- Church: Catholic Church
- In office: 15 January 1953 – 26 August 1954
- Predecessor: Celso Benigno Luigi Costantini
- Successor: Pietro Sigismondi
- Other post: Titular Archbishop of Antiochia in Pisidia (1933-1954)
- Previous posts: Apostolic Nuncio to Switzerland (1935-1953) Apostolic Delegate to Australia (1933-1935)

Orders
- Ordination: 12 March 1910
- Consecration: 21 May 1933 by Pietro Fumasoni Biondi

Personal details
- Born: 11 November 1884 Pieve di Ussita, Province of Macerata, Kingdom of Italy
- Died: 26 August 1954 (aged 69) Pieve di Ussita, Marche, Italy

= Filippo Bernardini =

Italian prelate

Filippo Bernardini (11 November 1884 – 26 August 1954) was an Italian prelate of the Catholic Church. He spent almost his entire career in the diplomatic service of the Holy See and was given the rank of archbishop in 1933. He was Apostolic Delegate to Australia for two years before taking up the position of Apostolic Nuncio to Switzerland, where he served from 1935 to 1953. During World War II, he was active in the Catholic resistance to Nazism and provided assistance to Jews during the Nazi Holocaust. He served briefly as Secretary of the Congregation for Propagation of the Faith just before his death. Before entering the diplomatic service, he spent 19 years as a teacher and administrator at the Catholic University of America.

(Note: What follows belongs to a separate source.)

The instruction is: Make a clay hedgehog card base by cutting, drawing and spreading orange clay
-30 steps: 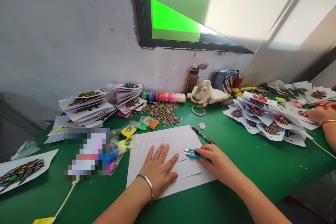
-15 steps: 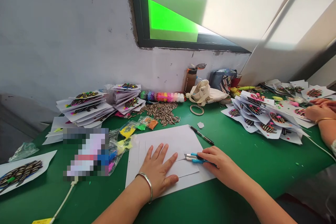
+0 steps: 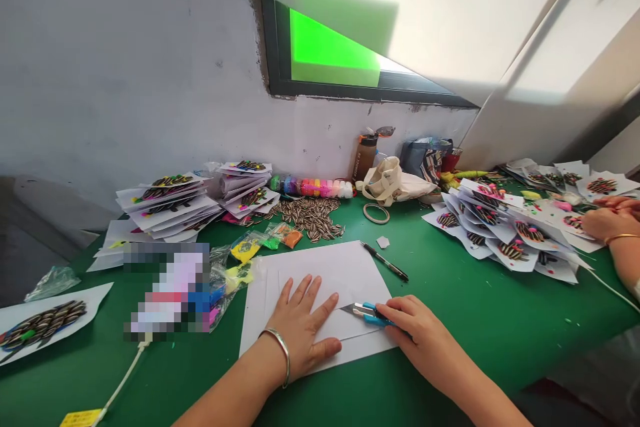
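Observation:
White paper sheets (image 3: 345, 260) lie on the green table, a smaller piece on top of a larger one. My left hand (image 3: 303, 330) rests flat on them with its fingers spread, a silver bangle at the wrist. To its right, my right hand (image 3: 415, 330) grips a blue utility knife (image 3: 369, 313), whose blade points left over the smaller paper, close to my left thumb and index finger. A black pen (image 3: 385, 261) lies beyond the knife, by the right edge of the paper, near a small white scrap (image 3: 383, 241).
Seed-decorated paper stacks stand at the left (image 3: 165, 207) and right (image 3: 500, 227). Behind the paper are striped seeds (image 3: 313, 217), clay packets (image 3: 247, 247), a tape roll (image 3: 376, 213) and a bottle (image 3: 365, 157). Another person's hands (image 3: 613, 220) are at the far right.
My right hand has moved slightly down with the knife, and the blade tip now lies farther left. My left hand keeps its place on the paper. The view has shifted a little.

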Action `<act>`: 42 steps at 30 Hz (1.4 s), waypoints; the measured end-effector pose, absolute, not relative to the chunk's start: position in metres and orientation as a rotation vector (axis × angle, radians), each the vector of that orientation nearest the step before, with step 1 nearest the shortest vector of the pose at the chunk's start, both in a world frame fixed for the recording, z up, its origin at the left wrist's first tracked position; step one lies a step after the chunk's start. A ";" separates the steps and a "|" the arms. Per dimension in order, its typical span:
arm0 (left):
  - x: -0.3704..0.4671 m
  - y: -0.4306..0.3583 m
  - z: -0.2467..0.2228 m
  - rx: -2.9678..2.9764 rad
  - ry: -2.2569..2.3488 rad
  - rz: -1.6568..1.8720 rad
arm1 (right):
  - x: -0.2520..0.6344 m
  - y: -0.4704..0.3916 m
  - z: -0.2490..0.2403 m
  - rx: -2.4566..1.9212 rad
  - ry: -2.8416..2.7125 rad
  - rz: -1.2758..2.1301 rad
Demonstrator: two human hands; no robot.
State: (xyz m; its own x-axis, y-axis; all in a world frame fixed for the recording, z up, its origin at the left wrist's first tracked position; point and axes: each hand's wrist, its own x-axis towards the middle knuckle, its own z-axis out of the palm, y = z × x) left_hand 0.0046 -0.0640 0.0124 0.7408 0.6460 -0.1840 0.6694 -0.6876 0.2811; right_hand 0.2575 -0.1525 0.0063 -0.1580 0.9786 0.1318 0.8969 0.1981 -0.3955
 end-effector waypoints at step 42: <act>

He was the nephew of Cardinal Secretary of State Pietro Gasparri (1852-1934), one of the leading Church figures of his era.

==Biography==

Bernardini was born in Pieve di Ussita, in the province of Macerata, Italy, on 11 November 1884. He was ordained as a Catholic priest on 12 March 1910. He taught in Rome at the Pontifical Athenaeum of Sant'Apollinare before becoming Professor of Canon Law at the Catholic University of America in 1914 and left 19 years later as Dean of the Faculty of Canon Law there. He spent the last two of his years associated with Catholic University on sabbatical in Rome helping to edit his uncle's two-volume treatise on marriage and other writings. While teaching, he had also served as secretary of the pontifical commission that produced the 1917 Code of Canon Law.

Pope Pius XI appointed him Apostolic Delegate to Australia and Titular Archbishop of Antiochia in Pisidia on 20 March 1933 and consecrated on 21 May. In 1935, he was posted to Switzerland as Apostolic Nuncio. In this capacity, he served as a Vatican diplomat in a neutral country during the Second World War and the Nazi Holocaust. He was among the many Vatican diplomats who acted honourably to assist Jews during the Holocaust. He sent intelligence to the Vatican about the Nazi plans against the Jews. In 1944, he was instrumental in maintaining the lines of communication between Lelio Vittorio Valobra, head of the clandestine DELASEM Jewish rescue organisation (settled in Zurich) and the organisation's Fr. Francesco Repetto, who was still in Genoa. At the Genoa Curia, many letters arrived from Jews in the Vatican seeking news of their relatives and acquaintances in northern Italy. The flow of money between Switzerland (where Valobra and Raffaele Cantoni operated) and the DELASEM headquarters in Genoa always remained active due in part to the assistance of Bernardini.

He was mentioned as a possible choice for appointment as Vatican Secretary of State in 1945.

Bernardini was appointed Secretary of the Congregation for Propagation of the Faith on 15 January 1953. He died of a heart attack on 26 August 1954 while visiting the village where he was born.